Ashtyn Atkinson knows exactly what he is getting into when he arrives at a Richmond VFL pre-season session, with the youngster not daunted by the tall task of training with an AFL-aligned team for the first time.
Punt Road Oval is a far cry from Atkinson’s home club, the Indigenous-led Rumbalara FC in Shepparton, but his experiences with Richmond’s Next Generation Academy and Korin Gamadji Institute as a youth are holding him in good stead to reach his football potential.
“I walk into the doors (at the Swinburne Centre), and it is a familiar environment; it means I am not walking into something that is unknown. I could literally walk upstairs at the Club, and I would know everyone,” Atkinson explained.
“Having that really helps. Melbourne is so different from Shepparton, but the NGA camps we (Indigenous and multicultural talented underaged footballers from within the Club’s region) do from 14-15 help make coming here so much easier.
“I’m in the deep end, but it is worth it, and I am enjoying my new job here and having a crack at making the VFL and living in Melbourne.”
Atkinson, an 18-year-old Yorta Yorta man, who played 11 games for the Murray Bushrangers in the NAB League across the last two seasons, gained prior exposure to the Club’s facilities and learned about high performance and standards since first being identified for the Academy back in 2018.

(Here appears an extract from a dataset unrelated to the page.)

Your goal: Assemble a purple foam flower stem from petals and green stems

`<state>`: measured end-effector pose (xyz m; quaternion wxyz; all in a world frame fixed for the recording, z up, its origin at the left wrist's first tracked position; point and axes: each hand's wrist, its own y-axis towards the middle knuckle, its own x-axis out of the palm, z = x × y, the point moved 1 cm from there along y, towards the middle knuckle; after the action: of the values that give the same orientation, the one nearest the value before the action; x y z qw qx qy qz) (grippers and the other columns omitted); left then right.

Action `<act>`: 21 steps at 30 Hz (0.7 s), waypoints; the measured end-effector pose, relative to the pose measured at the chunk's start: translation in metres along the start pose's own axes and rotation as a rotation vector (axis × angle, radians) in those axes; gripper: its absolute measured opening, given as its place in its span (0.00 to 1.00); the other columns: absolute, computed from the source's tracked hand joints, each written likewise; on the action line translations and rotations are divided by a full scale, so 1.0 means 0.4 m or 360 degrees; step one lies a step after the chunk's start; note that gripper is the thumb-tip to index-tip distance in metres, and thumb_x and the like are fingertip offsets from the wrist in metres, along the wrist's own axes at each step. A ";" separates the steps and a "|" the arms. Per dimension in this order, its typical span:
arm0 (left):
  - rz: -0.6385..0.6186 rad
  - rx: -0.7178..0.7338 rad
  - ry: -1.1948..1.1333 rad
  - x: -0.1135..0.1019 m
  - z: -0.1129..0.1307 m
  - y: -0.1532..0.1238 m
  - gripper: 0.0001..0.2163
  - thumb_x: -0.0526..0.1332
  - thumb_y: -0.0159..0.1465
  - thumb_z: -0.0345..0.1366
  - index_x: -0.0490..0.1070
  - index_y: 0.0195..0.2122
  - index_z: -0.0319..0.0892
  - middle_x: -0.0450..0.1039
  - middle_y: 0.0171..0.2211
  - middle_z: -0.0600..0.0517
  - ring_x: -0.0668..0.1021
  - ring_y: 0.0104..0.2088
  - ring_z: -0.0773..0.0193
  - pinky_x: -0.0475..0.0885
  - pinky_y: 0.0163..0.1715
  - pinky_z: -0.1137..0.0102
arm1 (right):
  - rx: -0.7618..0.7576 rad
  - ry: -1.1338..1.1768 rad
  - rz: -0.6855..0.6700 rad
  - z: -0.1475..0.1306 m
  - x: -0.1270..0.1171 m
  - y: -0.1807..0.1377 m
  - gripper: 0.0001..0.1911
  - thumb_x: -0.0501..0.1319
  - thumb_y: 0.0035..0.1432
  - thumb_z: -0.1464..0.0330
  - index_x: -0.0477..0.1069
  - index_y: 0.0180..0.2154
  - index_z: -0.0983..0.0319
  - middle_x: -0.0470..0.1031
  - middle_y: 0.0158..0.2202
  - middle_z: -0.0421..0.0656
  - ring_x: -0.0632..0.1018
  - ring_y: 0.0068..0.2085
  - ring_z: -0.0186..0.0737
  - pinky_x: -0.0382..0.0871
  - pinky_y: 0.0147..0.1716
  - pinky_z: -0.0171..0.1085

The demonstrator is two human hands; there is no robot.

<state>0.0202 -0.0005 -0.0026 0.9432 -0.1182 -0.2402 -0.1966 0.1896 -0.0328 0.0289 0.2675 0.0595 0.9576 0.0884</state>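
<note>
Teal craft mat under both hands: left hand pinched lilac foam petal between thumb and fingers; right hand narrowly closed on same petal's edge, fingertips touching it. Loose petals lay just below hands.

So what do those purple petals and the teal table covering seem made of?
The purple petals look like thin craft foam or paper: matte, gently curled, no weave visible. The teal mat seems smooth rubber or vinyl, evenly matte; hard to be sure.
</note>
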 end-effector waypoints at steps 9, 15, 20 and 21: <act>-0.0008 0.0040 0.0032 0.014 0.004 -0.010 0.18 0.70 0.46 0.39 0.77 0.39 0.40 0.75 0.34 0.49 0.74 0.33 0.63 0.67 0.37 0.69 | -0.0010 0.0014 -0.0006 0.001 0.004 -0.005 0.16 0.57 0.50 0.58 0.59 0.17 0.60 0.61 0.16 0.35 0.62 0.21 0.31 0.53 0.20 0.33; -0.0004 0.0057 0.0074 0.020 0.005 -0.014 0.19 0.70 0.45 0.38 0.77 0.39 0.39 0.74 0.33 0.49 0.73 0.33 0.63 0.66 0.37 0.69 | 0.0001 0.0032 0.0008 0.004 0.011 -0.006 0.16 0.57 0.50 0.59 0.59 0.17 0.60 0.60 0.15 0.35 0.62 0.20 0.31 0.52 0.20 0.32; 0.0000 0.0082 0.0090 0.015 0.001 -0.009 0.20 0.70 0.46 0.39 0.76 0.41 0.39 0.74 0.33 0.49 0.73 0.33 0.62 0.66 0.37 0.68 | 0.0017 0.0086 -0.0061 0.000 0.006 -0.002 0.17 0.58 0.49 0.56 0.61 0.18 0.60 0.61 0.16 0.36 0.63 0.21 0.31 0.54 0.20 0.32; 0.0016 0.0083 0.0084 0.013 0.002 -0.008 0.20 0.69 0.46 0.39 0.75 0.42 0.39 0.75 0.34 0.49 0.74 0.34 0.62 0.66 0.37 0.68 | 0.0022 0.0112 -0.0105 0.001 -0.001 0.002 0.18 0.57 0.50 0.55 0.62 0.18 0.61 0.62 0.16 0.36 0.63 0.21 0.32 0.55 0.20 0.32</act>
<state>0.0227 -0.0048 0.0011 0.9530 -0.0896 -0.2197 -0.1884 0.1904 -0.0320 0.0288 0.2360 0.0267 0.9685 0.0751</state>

The wingman says the trips with Richmond to Melbourne also gave him an early grasp of what life in the city could look like.
“It is so different to Shepparton here, even the traffic and catching the trams. It is a bit to take in, but the camps definitely help,” he said.

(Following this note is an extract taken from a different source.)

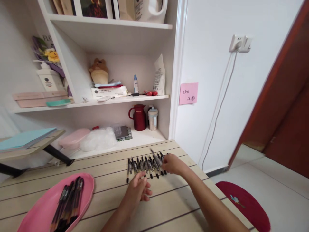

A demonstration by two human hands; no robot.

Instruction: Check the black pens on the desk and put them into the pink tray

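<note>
A row of black pens [145,165] with clear sections lies side by side on the striped wooden table. My right hand [171,163] is closed at the row's right end, fingers pinched on a pen [156,158] that tilts up to the left and is slightly blurred. Just below the front of the row, my left hand [138,188] is turned partly palm up, its fingers loosely curled and apart, with no pen visible in it. To the left, a pink scalloped tray [43,200] holds several dark pens [69,203] in a bundle.
Behind the table, a white shelf [145,137] holds a red thermos jug [139,117], a pale cup [153,118] and a white plastic bag [98,140]. A small raised stand [51,138] is at left. A red stool [246,204] stands at right.
</note>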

“When you are a kid from the country, you only really see facilities like Punt Road when you drive past, so for Richmond to let us come in was something I thought was unreal.”
The NGA Program was also a stepping stone for a then 15-year-old Atkinson to attend the KGI’s Richmond Emerging Aboriginal Leadership (REAL) camp.

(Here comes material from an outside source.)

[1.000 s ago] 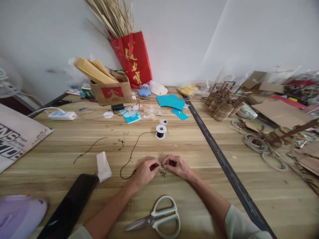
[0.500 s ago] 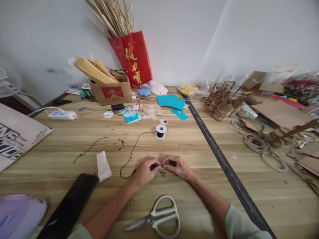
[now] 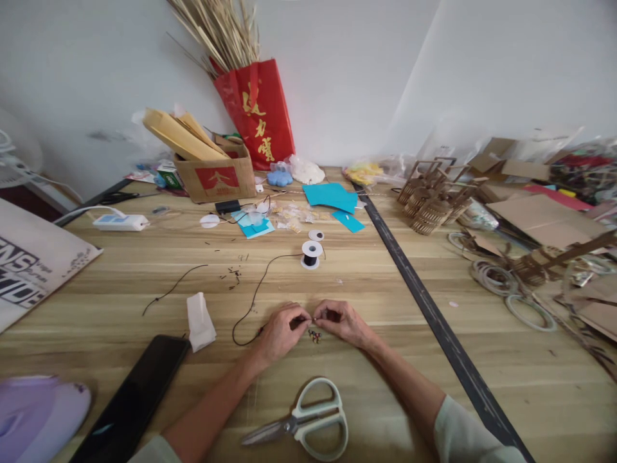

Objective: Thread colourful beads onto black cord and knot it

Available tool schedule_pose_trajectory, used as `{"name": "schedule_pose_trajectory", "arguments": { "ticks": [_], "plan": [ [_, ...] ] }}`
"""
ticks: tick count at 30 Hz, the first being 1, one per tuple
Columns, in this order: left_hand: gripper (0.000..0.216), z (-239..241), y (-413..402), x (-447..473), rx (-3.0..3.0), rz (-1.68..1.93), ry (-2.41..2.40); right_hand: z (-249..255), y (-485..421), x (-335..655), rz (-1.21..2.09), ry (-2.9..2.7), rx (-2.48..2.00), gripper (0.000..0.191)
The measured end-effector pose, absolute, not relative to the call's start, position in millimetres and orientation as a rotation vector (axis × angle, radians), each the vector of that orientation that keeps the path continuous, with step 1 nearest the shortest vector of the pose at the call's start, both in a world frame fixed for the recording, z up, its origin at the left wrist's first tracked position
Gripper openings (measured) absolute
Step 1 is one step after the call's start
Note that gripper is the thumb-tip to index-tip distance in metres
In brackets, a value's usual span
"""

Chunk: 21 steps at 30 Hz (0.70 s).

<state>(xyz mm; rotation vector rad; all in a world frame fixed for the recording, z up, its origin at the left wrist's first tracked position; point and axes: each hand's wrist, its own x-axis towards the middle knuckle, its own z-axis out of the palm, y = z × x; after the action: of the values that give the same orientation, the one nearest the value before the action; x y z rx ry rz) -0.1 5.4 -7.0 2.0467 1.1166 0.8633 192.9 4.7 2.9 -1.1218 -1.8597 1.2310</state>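
Note:
The fingertips of my left hand (image 3: 284, 328) are pinched on the end of a black cord (image 3: 255, 292), which loops back across the table to a white spool (image 3: 312, 255). My right hand (image 3: 341, 319) is also pinched, its fingertips almost meeting the left ones. A tiny speck shows at the right fingertips, too small to name. Just below them lies a little cluster of small dark and coloured beads (image 3: 315, 336). Scissors with pale handles (image 3: 322, 418) rest between my forearms, blades pointing left.
A black phone (image 3: 135, 392) and a folded white paper (image 3: 200, 325) lie at left. Short black cord bits (image 3: 234, 276) and a loose cord piece (image 3: 176, 286) are scattered beyond. Blue card (image 3: 330, 196), a cardboard box (image 3: 214, 180) and small woven baskets (image 3: 429, 202) stand farther back.
Both hands stay in nearly the same place, still pinched close together. The right fingertips have shifted very slightly, and a bit more of the beads shows.

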Motion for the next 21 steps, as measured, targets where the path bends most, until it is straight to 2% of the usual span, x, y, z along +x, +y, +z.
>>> {"name": "schedule_pose_trajectory", "arguments": {
  "ticks": [21],
  "plan": [
    [0.010, -6.4, 5.1, 0.2, 2.057, 0.841, 1.126, 0.6, 4.9, 193.4, 1.234, -1.885, -1.113, 0.017]
  ]
}}
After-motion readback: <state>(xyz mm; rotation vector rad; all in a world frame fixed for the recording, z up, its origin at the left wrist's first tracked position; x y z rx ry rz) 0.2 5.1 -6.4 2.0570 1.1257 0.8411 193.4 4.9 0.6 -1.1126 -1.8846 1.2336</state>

“The KGI Camp came about through my links with the NGA and was like the best week ever- I think we all grew so much in ways we did not even imagine,” he said.
“Just being around like-minded people from all over the state was something different. I only knew two people coming in, but after the end, I had made some real connections.
“Lots of players from ‘Rumba’ and Shepparton have gone through and done it now as well- I remember mum and dad had to convince me to do it, and I am so glad I gave it a chance, and I tell them all the same.”
Atkinson, already an outstanding Indigenous leader has found employment working for First Nations company Wanyara, travelling to schools and businesses teaching Indigenous culture through dance, arts, and games.
He will continue trying his luck for the Tigers VFL Program and is also set to align himself with a suburban Melbourne club, cementing his move.
Still just a budding young footballer, Atkinson has already taken huge steps as a young Indigenous man.